Tell how many lines of the data below have the string "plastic" in them. Say nothing more.

Stored items:
################
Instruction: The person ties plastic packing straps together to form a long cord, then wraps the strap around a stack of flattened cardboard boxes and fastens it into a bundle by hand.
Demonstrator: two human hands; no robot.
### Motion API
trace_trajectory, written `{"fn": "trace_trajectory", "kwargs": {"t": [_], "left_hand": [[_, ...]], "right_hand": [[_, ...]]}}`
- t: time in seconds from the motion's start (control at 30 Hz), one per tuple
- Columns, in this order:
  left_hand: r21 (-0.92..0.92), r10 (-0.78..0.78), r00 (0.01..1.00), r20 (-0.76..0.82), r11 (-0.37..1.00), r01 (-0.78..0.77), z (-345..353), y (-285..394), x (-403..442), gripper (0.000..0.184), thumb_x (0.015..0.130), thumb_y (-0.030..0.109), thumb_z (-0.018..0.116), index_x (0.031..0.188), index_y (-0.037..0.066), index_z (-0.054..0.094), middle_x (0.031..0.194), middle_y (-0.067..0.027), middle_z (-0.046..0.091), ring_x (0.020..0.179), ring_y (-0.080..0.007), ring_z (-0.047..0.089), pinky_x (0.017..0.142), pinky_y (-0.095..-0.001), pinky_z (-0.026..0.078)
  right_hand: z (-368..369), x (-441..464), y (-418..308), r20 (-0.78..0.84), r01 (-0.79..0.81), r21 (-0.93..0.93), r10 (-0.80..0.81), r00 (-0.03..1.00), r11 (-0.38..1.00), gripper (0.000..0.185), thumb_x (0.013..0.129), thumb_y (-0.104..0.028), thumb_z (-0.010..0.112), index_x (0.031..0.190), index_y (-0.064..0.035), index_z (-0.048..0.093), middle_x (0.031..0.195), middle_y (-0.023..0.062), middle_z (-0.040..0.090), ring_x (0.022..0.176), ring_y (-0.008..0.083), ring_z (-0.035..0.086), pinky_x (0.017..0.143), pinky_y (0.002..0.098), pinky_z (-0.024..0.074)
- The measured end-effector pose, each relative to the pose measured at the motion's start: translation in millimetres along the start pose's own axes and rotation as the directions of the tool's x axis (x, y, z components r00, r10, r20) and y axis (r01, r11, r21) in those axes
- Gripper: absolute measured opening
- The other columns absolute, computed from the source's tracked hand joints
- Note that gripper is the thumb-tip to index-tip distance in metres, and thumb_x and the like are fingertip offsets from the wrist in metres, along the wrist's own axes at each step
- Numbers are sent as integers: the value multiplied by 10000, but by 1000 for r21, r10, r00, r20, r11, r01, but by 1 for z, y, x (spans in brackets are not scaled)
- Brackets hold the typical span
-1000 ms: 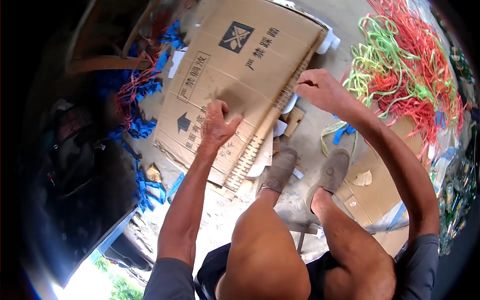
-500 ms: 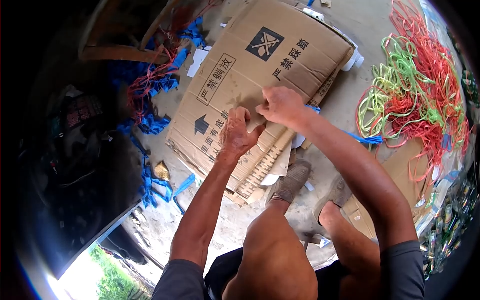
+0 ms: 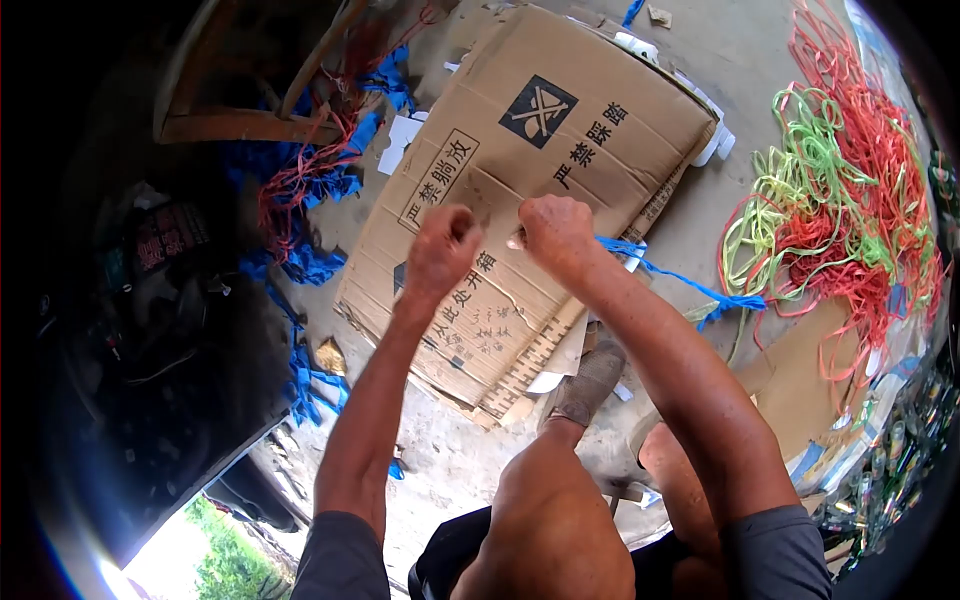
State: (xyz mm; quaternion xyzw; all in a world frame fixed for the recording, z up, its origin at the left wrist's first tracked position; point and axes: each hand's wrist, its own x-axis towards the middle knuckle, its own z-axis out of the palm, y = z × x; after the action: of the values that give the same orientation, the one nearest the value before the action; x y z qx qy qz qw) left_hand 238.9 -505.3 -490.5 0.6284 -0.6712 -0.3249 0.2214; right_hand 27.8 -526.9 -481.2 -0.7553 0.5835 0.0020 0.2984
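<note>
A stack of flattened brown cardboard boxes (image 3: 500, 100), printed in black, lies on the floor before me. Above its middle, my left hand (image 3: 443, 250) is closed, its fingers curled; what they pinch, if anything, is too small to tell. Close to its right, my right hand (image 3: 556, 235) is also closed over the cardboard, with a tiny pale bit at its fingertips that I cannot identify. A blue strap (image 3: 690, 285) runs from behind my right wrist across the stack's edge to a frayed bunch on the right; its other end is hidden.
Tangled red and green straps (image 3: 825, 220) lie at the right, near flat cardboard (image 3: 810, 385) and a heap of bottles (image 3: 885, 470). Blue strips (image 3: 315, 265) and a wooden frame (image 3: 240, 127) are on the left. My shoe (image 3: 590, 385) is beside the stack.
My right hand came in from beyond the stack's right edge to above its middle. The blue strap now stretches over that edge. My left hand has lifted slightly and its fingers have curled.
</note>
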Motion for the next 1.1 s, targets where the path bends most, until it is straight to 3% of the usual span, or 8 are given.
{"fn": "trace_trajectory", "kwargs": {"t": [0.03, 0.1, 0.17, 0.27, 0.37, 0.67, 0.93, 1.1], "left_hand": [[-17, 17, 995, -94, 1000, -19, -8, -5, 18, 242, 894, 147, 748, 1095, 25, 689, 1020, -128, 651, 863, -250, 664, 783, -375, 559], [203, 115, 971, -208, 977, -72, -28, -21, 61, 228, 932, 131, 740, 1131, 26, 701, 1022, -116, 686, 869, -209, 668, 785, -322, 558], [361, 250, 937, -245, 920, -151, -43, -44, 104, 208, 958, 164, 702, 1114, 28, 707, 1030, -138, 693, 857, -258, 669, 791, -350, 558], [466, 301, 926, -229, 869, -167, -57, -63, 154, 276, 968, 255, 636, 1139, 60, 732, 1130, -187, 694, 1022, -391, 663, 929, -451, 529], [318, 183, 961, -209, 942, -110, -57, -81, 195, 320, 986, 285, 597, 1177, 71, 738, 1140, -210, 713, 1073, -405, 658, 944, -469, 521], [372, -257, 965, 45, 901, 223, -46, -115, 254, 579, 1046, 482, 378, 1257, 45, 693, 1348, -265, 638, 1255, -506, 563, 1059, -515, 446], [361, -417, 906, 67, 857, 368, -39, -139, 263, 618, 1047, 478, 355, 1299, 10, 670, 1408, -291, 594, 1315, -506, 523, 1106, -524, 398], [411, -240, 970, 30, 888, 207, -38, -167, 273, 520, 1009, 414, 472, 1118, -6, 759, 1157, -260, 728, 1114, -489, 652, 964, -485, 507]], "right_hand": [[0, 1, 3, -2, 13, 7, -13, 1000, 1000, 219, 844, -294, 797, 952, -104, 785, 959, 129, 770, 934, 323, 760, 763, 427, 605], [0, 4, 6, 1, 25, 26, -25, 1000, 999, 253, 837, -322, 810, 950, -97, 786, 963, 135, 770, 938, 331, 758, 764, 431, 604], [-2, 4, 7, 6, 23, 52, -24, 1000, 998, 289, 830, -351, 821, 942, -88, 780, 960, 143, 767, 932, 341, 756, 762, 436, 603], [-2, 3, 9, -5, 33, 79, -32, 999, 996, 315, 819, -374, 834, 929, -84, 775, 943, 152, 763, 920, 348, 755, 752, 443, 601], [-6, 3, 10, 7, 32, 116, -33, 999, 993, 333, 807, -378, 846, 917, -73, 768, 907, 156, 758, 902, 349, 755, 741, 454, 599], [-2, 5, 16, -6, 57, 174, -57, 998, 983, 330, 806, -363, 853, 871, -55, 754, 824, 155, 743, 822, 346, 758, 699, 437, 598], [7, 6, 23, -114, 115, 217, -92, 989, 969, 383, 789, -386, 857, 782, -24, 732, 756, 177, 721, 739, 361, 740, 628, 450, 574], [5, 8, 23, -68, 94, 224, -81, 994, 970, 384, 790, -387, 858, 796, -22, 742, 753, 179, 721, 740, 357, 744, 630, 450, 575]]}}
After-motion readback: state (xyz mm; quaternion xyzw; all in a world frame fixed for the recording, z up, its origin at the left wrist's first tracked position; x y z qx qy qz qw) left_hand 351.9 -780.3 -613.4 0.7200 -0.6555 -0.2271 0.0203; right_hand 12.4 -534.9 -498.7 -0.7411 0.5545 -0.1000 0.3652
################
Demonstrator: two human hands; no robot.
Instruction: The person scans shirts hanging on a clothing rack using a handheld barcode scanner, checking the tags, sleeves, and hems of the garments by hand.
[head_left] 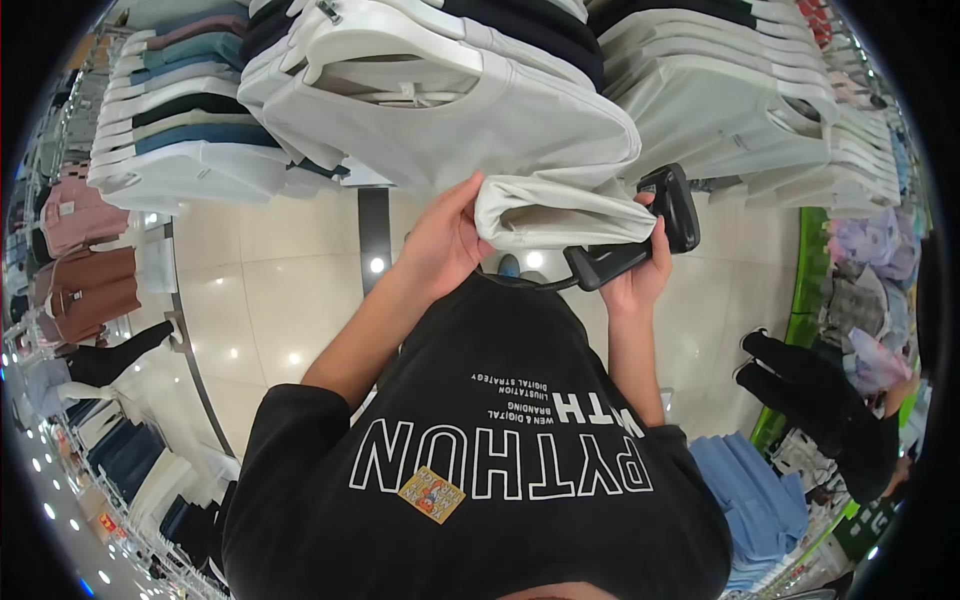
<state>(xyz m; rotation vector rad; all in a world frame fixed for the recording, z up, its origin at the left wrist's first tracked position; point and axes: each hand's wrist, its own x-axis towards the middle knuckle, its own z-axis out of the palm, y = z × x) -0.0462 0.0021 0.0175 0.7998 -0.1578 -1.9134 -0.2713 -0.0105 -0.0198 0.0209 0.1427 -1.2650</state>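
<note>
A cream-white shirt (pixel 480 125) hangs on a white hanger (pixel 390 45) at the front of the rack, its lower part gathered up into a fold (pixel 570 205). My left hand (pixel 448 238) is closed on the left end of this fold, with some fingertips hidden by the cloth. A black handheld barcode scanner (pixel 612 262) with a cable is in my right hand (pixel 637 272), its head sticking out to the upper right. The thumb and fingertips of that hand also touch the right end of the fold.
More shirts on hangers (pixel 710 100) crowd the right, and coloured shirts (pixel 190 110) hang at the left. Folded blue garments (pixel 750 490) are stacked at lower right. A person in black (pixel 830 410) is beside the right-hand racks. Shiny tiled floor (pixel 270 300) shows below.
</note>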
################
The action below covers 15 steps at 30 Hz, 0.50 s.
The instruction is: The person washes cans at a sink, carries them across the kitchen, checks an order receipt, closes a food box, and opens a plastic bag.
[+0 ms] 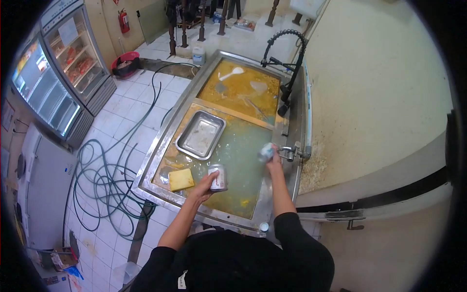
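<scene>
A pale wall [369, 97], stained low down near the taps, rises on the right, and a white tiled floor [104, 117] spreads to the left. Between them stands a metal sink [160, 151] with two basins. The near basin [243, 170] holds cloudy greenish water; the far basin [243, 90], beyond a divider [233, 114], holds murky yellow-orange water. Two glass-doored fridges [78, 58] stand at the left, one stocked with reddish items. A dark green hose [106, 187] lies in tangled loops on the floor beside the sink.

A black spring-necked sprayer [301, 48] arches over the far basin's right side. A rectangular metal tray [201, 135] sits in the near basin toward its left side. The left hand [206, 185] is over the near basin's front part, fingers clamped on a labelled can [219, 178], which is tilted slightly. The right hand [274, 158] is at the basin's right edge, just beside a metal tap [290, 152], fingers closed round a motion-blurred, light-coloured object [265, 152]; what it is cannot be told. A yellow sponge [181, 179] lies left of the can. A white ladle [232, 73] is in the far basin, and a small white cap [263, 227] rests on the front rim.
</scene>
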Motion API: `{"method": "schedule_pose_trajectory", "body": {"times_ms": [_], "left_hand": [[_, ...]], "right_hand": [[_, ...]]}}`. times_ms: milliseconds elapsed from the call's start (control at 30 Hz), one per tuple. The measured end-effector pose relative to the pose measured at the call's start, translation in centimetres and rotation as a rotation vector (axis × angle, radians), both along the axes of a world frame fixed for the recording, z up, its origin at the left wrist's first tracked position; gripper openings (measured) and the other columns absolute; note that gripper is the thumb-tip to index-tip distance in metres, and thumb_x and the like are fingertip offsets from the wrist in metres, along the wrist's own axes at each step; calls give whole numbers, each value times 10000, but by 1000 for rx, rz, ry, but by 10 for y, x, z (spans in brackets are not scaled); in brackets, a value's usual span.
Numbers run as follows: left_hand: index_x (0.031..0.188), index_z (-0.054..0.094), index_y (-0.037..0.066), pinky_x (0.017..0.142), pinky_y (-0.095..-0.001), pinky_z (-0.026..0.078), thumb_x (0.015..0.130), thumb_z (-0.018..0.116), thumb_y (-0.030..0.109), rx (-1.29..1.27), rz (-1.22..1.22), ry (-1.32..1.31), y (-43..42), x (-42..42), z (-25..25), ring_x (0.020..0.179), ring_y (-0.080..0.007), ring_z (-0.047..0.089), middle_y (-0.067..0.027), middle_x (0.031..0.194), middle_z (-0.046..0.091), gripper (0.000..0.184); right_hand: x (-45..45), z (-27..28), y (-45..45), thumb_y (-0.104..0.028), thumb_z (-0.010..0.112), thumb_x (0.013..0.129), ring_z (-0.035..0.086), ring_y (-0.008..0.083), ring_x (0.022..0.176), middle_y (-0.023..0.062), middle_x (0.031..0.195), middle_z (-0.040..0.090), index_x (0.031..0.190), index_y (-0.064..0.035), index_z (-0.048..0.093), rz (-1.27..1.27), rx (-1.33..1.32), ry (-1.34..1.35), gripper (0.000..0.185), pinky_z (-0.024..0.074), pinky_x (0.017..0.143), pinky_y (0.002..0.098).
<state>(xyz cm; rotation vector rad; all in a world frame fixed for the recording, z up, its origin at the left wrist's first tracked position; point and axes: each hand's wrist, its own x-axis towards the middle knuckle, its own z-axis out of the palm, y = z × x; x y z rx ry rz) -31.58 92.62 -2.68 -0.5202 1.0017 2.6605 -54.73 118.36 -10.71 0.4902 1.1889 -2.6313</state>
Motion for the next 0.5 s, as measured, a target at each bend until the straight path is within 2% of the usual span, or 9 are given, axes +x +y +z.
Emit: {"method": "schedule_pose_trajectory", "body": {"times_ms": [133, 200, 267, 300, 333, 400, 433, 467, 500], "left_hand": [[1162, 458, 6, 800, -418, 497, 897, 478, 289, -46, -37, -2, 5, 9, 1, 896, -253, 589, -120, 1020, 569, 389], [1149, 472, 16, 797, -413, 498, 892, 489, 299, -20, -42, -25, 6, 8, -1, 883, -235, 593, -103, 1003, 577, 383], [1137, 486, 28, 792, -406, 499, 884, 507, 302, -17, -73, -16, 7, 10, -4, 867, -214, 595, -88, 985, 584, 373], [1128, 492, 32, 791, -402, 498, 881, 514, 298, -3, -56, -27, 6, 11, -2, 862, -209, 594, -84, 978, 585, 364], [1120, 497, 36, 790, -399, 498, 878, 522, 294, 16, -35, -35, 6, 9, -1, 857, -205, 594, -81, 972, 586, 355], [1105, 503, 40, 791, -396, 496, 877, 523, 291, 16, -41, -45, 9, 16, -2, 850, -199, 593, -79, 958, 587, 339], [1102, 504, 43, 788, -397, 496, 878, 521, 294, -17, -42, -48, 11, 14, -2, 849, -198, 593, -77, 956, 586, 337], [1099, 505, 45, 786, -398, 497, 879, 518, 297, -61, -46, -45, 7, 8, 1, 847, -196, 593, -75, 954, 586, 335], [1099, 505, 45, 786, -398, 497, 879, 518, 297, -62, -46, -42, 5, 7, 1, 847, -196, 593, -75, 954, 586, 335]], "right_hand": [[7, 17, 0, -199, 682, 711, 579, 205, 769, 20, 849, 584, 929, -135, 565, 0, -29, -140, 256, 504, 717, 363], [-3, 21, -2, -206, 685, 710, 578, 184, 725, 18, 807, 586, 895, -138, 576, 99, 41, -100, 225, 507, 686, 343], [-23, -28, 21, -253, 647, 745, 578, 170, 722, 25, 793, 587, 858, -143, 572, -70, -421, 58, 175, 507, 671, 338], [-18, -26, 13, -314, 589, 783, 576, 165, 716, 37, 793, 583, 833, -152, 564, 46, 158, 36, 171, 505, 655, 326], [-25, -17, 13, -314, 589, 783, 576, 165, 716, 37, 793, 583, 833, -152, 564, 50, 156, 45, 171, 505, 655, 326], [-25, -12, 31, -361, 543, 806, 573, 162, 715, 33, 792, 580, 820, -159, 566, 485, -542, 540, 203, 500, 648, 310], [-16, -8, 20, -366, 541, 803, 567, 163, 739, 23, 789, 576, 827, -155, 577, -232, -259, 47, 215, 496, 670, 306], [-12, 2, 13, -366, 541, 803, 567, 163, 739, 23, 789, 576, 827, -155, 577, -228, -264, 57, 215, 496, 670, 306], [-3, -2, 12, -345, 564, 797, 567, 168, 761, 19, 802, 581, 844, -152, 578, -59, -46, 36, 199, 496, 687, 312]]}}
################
▶ _Response to this exercise_
2